Understanding the genetic testing-related information needs of ovarian cancer patients

Reviewed by Emily Henderson, B.Sc.

JMIR Publications recently published “Understanding the Information Needs of Patients With Ovarian Cancer Regarding Genetic Testing to Inform Intervention Design: Interview Study” in JMIR Cancer, which reported that experts in gynecological cancer care recommend that all patients with invasive or high-grade ovarian cancer (OC) undergo genetic testing. However, even patients who intend to take or have taken genetic tests have many unaddressed information needs regarding genetic testing. Existing genetic counseling falls short of adequately addressing this challenge.

This study aims to investigate the genetic testing–related information needs of patients with OC to inform the design of interactive technology-based interventions that can enhance communication of genetic testing information to patients.

These JMIR Cancer authors interviewed 20 patients with OC who had taken genetic tests and gathered genetic testing–related messages from an active OC web-based community.

Data analyses produced a comprehensive taxonomy of the genetic testing–related information needs of patients with OC, which included 5 major topic clusters:

1. 1. Knowledge of genetic testing as a medical test,
   2. Genetic testing process,
   3. Genetic testing implications for patients,
   4. Implications for family members, and
   5. Medical terminology

A multichannel information delivery solution that combines both provider-led and peer-to-peer education models is needed to supplement existing genetic counseling to effectively meet the genetic testing–related information needs of patients with OC.

The National Comprehensive Cancer Network and The Society of Gynecologic Oncology recommend that all patients with invasive or high-grade OC undergo genetic testing as knowledge of gene mutations can inform targeted treatment as well as cancer screening and prevention options for at-risk family members.

Although attention needs to be placed on promoting genetic testing uptake among patients with OC and their family members, there are unmet information needs among those who intend to take or have taken genetic tests that also need to be addressed.

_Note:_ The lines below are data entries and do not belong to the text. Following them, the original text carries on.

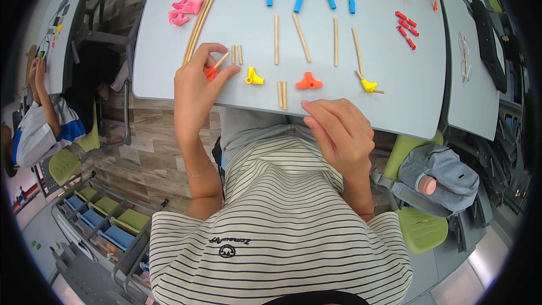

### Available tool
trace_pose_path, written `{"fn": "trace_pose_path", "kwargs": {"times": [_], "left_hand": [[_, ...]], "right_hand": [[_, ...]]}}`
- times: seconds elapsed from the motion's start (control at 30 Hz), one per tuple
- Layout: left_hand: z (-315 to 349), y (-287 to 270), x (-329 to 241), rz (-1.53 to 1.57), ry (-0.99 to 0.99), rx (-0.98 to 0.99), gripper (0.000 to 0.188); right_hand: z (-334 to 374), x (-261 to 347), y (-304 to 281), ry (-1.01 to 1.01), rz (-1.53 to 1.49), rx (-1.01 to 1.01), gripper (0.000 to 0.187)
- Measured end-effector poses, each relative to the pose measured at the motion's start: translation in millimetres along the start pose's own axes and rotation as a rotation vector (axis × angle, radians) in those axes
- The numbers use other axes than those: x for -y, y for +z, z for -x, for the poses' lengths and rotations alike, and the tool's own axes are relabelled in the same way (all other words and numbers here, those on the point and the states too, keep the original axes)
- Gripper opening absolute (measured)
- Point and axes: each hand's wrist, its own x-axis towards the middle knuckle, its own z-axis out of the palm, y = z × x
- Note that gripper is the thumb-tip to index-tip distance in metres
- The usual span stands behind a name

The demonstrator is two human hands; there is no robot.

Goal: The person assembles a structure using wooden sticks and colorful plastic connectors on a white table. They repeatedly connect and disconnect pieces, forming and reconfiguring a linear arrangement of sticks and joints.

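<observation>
My left hand [199, 82], at the table's near edge, pinches an orange connector [210, 73] with a short wooden stick [222, 60] standing out of it. Just right of its fingertips lie two short sticks [240, 55] and a yellow three-way connector [254, 77]. My right hand [341, 133] hovers by the near edge with its fingers curled together; nothing shows in them. Closest to it are another pair of short sticks [284, 96] and an orange three-way connector [309, 81]. Farther right, a yellow connector [368, 85] has sticks set in it.
Longer sticks [336, 42] and blue tubes [298, 2] lie in rows on the white table [406, 87]. Pink connectors [189, 5] sit at left, red pieces [406, 31] at right. Beyond are glasses [464, 56], a backpack [440, 175] on a chair, and another person [48, 127].
</observation>
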Motion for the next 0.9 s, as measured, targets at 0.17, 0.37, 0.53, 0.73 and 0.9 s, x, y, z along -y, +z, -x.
{"fn": "trace_pose_path", "kwargs": {"times": [0.17,0.37,0.53,0.73,0.9], "left_hand": [[2.7,-0.6,-0.9,0.014,-0.019,0.011,0.028],[29.7,-26.7,-42.9,0.446,-0.020,0.121,0.015],[59.8,-9.5,-84.9,0.573,0.325,0.386,0.025],[66.6,38.4,-92.0,0.702,0.188,0.175,0.034],[54.8,41.2,-82.9,0.368,0.471,0.022,0.037]], "right_hand": [[1.6,-2.7,1.5,-0.007,0.002,-0.013,0.026],[0.8,2.5,-7.7,0.014,-0.018,-0.001,0.027],[-0.9,15.2,-15.8,0.029,-0.173,-0.022,0.026],[3.8,6.4,-20.2,0.254,-0.071,-0.058,0.025],[8.6,-2.6,-26.6,0.464,-0.030,-0.069,0.019]]}}
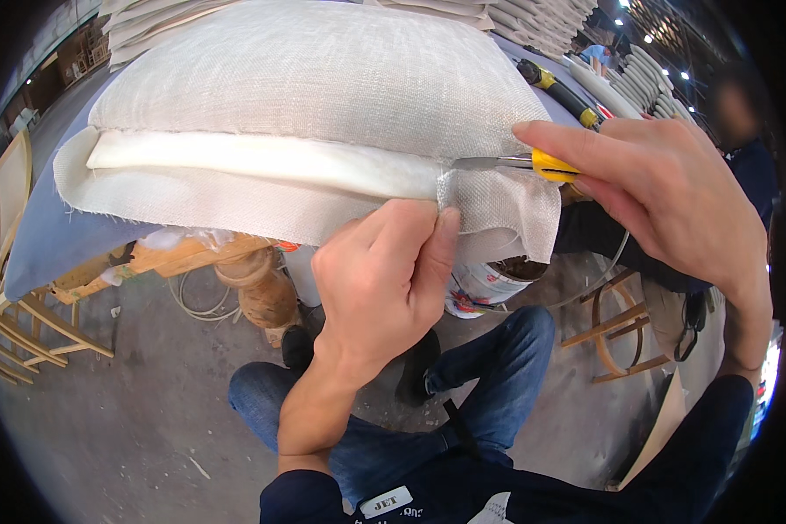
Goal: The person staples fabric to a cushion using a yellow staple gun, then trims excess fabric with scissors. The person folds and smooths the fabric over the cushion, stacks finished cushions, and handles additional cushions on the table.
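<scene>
So the cushion [314,79] is lying on a blue-covered surface [65,231], right in front of the person. Its fabric flap [227,196] is folding out along the near side, and a strip of white padding [271,163] is showing between the flap and the cushion's main face. Left hand [380,279] is working at the cushion's near edge, fingers closed and pinching the flap just by the padding's right end. Right hand [672,188] is hovering off the cushion's right side, fingers gripping a yellow-handled cutter [554,166], its metal tip pointing left and reaching the seam by that same padding end. A black-and-yellow tool [550,85] is lying just past the cushion's right side. A bucket [491,290] is sitting below the cushion's near edge, and some chairs [35,323] are standing off to its left.
</scene>
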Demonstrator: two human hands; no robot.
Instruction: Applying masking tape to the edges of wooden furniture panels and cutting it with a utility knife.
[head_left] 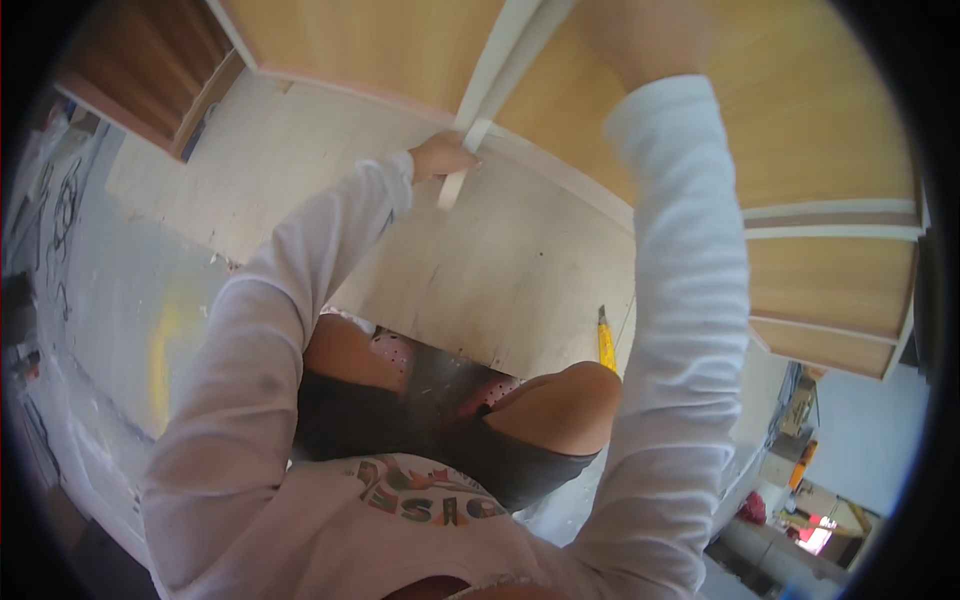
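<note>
Left hand (440,156) closing around the pale strip (478,120) against the wooden cabinet (400,45), right hand (640,35) blurring near the top edge (grip impossible to tell, probably pressing the panel), yellow knife (606,342) lying on the plywood sheet (500,260).

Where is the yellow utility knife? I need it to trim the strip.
In the head view, the yellow utility knife lies on the pale plywood sheet, right of centre, just above the person's right knee.
</note>
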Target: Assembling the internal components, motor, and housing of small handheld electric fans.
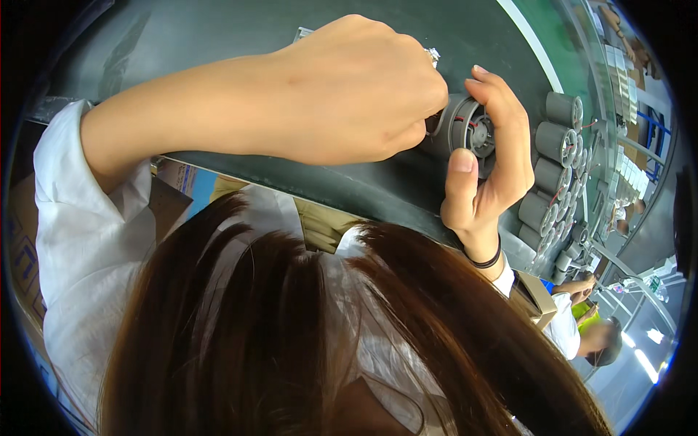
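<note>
now right hand (503, 174) cups grey cylinder (459, 123) near front edge of surface (342, 180), seemingly unfinished; left hand (363, 91), grip hidden; other cylinders (557, 142) rightward.

A single wide fisheye view looks down from the person's head, close above the fingers (511, 109) of the left hand (371, 91) and right hand (505, 149), catching hair (240, 327) nearer than them, bench (211, 33) beneath and lights (646, 365) far to their right.

Apparently a factory assembly workshop: identical grey cylindrical housings (551, 142) crowd the right of the frame, a broad dark-green worktable (472, 33) spans the top, and bright white tube lights (646, 365) glow lower right.
</note>
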Tool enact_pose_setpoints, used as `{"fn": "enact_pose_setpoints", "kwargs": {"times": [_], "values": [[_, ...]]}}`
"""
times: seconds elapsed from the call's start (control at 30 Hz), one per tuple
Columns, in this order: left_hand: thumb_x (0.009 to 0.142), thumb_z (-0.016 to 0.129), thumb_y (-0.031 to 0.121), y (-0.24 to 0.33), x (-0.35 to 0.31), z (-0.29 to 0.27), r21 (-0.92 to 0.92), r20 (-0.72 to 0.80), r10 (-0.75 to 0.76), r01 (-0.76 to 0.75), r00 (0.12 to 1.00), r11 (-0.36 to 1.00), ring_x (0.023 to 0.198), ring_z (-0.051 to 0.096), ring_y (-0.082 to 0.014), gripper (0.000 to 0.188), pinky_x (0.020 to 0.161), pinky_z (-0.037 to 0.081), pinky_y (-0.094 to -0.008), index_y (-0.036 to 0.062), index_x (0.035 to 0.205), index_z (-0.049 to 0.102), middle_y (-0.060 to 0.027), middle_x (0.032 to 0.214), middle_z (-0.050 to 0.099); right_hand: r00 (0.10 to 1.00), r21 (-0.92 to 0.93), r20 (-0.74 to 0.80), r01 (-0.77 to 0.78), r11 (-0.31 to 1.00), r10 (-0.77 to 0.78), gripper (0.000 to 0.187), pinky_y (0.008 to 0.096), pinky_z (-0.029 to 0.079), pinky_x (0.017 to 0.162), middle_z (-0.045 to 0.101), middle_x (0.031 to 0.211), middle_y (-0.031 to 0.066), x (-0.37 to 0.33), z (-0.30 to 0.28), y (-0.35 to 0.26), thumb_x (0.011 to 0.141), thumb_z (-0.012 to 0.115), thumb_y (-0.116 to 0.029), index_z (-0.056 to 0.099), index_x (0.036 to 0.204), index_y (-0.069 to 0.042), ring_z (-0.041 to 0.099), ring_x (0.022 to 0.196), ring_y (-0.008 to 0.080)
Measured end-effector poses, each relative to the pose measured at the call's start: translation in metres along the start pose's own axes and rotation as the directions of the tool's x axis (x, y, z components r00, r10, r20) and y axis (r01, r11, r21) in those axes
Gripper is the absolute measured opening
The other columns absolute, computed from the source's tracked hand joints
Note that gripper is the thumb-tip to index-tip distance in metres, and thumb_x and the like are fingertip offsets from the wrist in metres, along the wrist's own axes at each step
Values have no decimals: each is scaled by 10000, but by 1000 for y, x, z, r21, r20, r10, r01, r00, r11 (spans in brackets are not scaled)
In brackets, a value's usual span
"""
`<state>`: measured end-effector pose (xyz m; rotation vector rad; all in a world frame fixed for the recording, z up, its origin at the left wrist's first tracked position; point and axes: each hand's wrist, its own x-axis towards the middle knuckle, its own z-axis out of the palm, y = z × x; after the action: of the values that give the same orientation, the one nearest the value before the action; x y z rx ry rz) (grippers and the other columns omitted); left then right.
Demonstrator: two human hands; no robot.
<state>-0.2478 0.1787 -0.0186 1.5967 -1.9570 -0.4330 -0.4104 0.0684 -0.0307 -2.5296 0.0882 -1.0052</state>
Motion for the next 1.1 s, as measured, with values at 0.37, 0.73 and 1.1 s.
{"fn": "enact_pose_setpoints", "kwargs": {"times": [0.37,0.73,1.1], "values": [[722,548,72,-5,-3,-1,-56,-38,45,-47,998,997,739,543,-324,86,613,420,-434,-2,766,547,-131,729,529,1000,-79,-3,28,996,-28,413,352,520,654,611,1016,245,-4,4,4,762,565,-267,622,1003,63,637,796,324],[717,565,75,-4,-4,1,32,-70,-4,7,998,999,700,547,-311,84,577,424,-427,11,768,547,-106,713,532,999,-142,38,44,989,-39,402,371,509,684,628,997,218,-2,0,-1,713,623,-260,631,967,50,635,771,311],[658,631,74,1,-5,16,205,-196,-28,69,980,976,581,559,-260,123,488,439,-390,49,726,532,-75,645,517,986,-46,136,-92,995,97,435,389,456,890,607,1054,277,0,-4,-9,778,633,-233,577,1024,121,603,966,344]]}}
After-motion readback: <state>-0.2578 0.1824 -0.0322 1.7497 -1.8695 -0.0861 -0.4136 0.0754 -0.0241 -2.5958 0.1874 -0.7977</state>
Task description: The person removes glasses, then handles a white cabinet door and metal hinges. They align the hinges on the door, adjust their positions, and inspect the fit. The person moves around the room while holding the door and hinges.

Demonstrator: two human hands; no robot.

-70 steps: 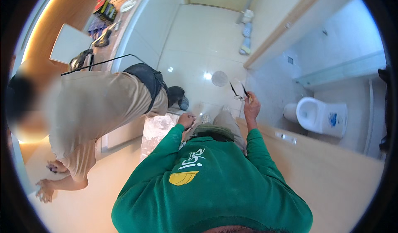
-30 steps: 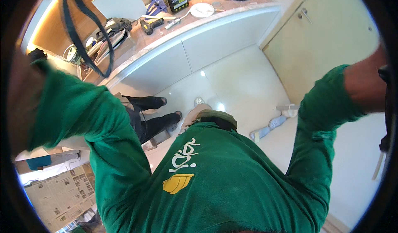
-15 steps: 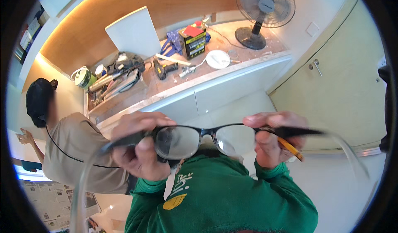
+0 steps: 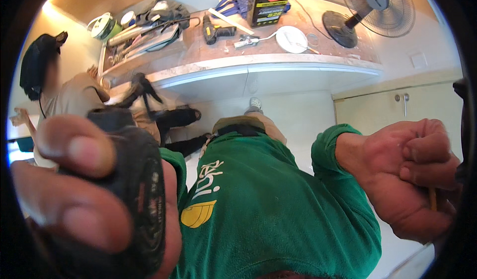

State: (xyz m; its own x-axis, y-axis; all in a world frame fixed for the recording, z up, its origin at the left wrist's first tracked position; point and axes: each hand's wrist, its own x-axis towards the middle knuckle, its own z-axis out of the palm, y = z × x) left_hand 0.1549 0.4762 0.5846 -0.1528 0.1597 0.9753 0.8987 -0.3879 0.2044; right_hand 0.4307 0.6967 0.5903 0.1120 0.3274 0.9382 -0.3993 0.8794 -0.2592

Studies have also found that some patients with cancer and patients at risk for cancer had concerns about genetic testing–associated risks, such as insurance discrimination, privacy infringement, and emotional distress.

Communication of information concerning cancer genetics and genetic services to patients needs to be improved to address patients’ literacy gaps and risk concerns to enhance patient satisfaction and sense of empowerment.

These authors define patients’ information needs regarding genetic testing as: knowledge gaps that patients perceive or experience as preventing them from accomplishing genetic testing–related activities or goals.

Yvette Williams-Brown and team concluded in their JMIR Publications Research Output that patients with OC have a need for information on various genetic testing–related topics.

Moreover, the information should be appropriate and sympathetic to the cognitive and emotional states of patients with cancer.

The patients’ preferences for channels or platforms to receive information differed.

A hybrid multichannel information delivery model that combines both health care provider–led and peer-to-peer patient education efforts may be most effective in delivering genetic testing–related information to patients with cancer.

Future efforts are needed to explore the feasibility of the multichannel information delivery model and its effectiveness in promoting awareness and acceptance of genetic testing among patients and family members and in empowering them in cancer treatment and care.